Paul A. Scuffham, Joshua M. Byrnes, Christine Pollicino, David Cross, Stan Goldstein, Shu-Kay Ng

Abstract

Disease management programmes may improve quality of care, improve health outcomes and potentially reduce total healthcare costs. To date, only one very large population-based study has been undertaken and indicated reductions in hospital admissions > 10%. We sought to confirm the effectiveness of population-based disease management programmes. The objective of this study was to evaluate the relative impact on healthcare utilisation and cost of participants the Costs to Australian Private Insurance - Coaching Health (CAPICHe) trial. Parallel-group randomised controlled trial, intention-to-treat analysis SETTING: Australian population PARTICIPANTS: Forty-four thousand four hundred eighteen individuals (18-90 years of age) with private health insurance and diagnosis of heart failure, chronic obstructive pulmonary disease (COPD), coronary artery disease (CAD), diabetes, or low back pain, with predicted high cost claims for the following 12 months.
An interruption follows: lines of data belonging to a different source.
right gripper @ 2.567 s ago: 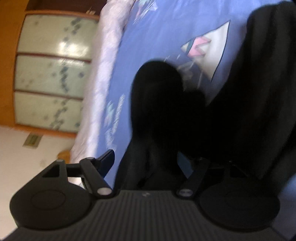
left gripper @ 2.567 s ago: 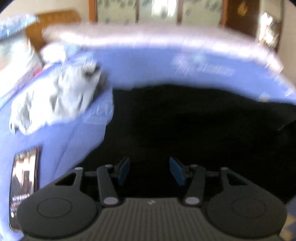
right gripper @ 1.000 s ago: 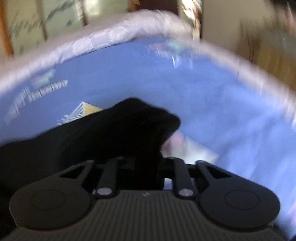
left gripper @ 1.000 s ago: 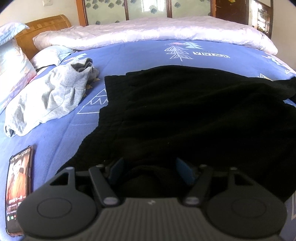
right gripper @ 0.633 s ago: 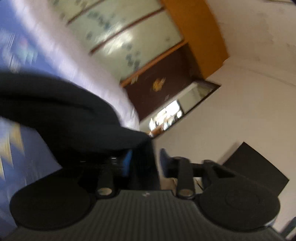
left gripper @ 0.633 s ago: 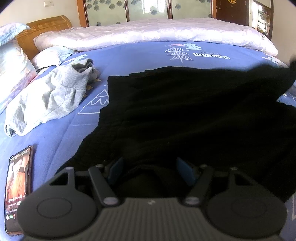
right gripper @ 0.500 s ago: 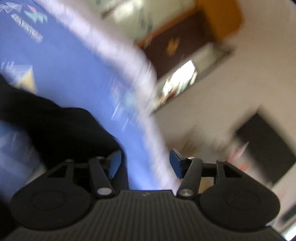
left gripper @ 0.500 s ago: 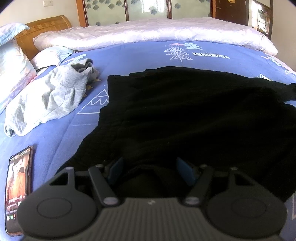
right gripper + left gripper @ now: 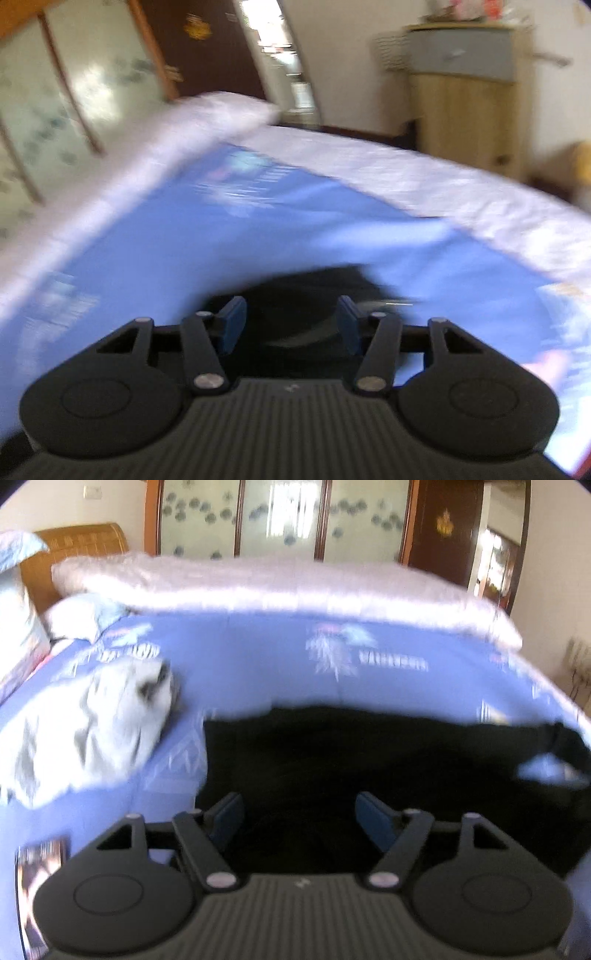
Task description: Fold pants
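With your left gripper (image 9: 299, 814) and right gripper (image 9: 290, 321) jaws spread, empty, the black pants (image 9: 369, 760) at lower centre may slump unevenly.

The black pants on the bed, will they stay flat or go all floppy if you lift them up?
Probably floppy: the black pants lie limp on the blue bedspread, edges draped unevenly. Likely they'd sag from a single pinch.

The left gripper (image 9: 300, 814) points downward, its blue pads (image 9: 224, 818) spread wide with a clear gap between them; the jaws have just been opening. The right gripper (image 9: 290, 326) tilts down too, pads (image 9: 232, 328) apart and pressing on nothing, after its jaws have just been closing a little.
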`<move>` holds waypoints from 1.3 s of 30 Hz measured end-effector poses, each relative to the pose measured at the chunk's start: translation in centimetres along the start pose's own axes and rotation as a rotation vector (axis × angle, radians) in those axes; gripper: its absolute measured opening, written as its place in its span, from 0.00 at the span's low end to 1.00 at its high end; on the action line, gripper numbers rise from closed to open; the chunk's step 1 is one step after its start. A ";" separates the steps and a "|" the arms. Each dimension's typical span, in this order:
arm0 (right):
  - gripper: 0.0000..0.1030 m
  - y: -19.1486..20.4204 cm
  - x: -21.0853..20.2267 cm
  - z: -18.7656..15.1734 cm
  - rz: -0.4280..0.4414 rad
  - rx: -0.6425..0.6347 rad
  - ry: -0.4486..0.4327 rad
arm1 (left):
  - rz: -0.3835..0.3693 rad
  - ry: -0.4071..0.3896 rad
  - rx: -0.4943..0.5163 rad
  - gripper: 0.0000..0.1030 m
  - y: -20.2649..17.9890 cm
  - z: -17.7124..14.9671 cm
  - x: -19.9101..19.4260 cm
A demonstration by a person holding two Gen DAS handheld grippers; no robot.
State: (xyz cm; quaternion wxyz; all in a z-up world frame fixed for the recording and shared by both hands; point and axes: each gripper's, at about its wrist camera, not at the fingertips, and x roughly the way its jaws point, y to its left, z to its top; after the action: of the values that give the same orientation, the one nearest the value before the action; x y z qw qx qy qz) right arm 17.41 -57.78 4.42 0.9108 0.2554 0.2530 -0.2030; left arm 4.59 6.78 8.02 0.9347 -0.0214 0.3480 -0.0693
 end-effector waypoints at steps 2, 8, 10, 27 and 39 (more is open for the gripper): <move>0.47 3.0 0.5 -0.7 0.089 -0.029 0.018 | -0.012 0.004 -0.012 0.71 0.0 2.1 1.7; 0.40 6.6 6.2 -3.9 0.160 -0.107 0.171 | 0.064 0.136 0.062 0.62 -1.0 2.8 10.2; 0.40 5.6 8.4 -6.2 0.096 -0.097 0.307 | 0.092 0.217 0.059 0.58 -0.4 1.3 12.0; 0.45 -7.8 5.7 4.9 -0.079 0.137 0.123 | 0.132 0.042 0.179 0.64 -1.7 -2.0 11.4; 0.66 -3.9 14.4 3.4 -0.323 0.030 0.387 | 0.140 0.038 0.177 0.67 -1.8 -2.1 11.8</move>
State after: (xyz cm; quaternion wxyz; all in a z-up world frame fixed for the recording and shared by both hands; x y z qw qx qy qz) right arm 28.02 -66.20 -2.59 0.7974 0.2590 0.4571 -0.2970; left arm 11.88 3.34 -1.04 0.9287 0.0869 0.3588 -0.0344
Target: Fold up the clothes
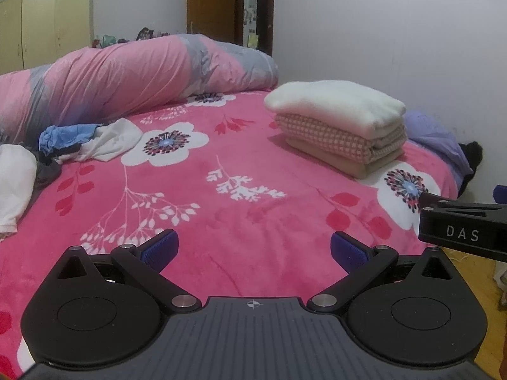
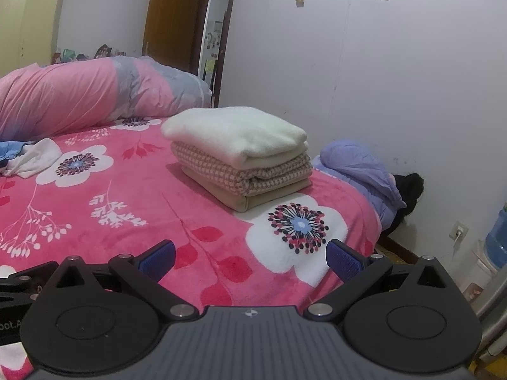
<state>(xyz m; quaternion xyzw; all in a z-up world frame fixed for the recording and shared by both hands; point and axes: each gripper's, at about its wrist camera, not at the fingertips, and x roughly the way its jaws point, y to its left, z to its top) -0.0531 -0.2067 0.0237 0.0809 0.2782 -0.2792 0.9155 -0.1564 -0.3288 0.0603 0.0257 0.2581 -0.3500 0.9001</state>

Health coaching for disease management from Bupa Health Dialog, vs Usual Care. Total cost of claims per member to the private health insurer 1 year post-randomisation for hospital admissions, including same-day, medical and prostheses hospital claims, excluding any maternity costs. Analysis was based on the intent-to-treat population. Estimated total cost 1 year post-randomisation was not significantly different (means: intervention group A$4934; 95% CI A$4823-A$5045 vs control group A$4868; 95% CI A$4680-A$5058; p = 0.524). However, the intervention group had significantly lower same-day admission costs (A$468; 95% CI A$454-A$482 vs A$508; 95% CI A$484-A$533; p = 0.002) and fewer same-day admissions per 1000 person-years (intervention group, 530; 95% CI 508-552 vs control group, 614; 95% CI 571-657; p = 0.002). Subgroup analyses indicated that the intervention group had significantly fewer admissions for patients with COPD and fewer same-day admissions for patients with diabetes. Chronic disease health coaching was not effective to reduce the total cost after 12 months of follow-up for higher risk individuals with a chronic condition. Statistically significant changes were found with fewer same-day admissions; however, these did not translate into cost savings from a private health insurance perspective.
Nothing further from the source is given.